The word "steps" marks the lines to find; copy every such line from the data below.

(Excerpts from a dataset)
------------------------
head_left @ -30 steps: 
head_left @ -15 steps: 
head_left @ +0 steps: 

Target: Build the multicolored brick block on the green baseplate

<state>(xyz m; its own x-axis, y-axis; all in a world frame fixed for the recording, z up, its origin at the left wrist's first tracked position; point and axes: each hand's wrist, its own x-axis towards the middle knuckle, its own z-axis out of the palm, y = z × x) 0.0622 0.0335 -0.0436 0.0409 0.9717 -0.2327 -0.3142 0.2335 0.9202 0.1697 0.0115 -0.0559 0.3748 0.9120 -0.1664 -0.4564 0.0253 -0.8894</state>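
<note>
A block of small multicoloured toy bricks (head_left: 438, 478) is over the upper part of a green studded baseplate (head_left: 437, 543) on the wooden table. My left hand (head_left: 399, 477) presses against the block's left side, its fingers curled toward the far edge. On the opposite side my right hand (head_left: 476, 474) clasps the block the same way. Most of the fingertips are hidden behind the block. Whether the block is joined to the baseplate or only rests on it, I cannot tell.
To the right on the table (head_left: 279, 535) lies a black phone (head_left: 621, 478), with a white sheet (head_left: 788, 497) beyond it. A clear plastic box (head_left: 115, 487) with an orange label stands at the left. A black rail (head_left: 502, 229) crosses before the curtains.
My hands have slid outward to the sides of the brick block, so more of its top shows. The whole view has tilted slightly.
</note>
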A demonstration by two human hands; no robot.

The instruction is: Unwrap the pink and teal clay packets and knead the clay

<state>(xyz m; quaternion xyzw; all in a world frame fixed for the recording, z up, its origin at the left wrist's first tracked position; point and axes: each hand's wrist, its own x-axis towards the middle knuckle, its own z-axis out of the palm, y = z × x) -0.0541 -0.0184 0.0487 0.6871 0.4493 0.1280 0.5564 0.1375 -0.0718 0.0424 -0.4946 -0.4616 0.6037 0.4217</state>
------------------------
> [YOUR SOLUTION]
head_left @ -30 steps: 
head_left @ -15 steps: 
head_left @ +0 steps: 

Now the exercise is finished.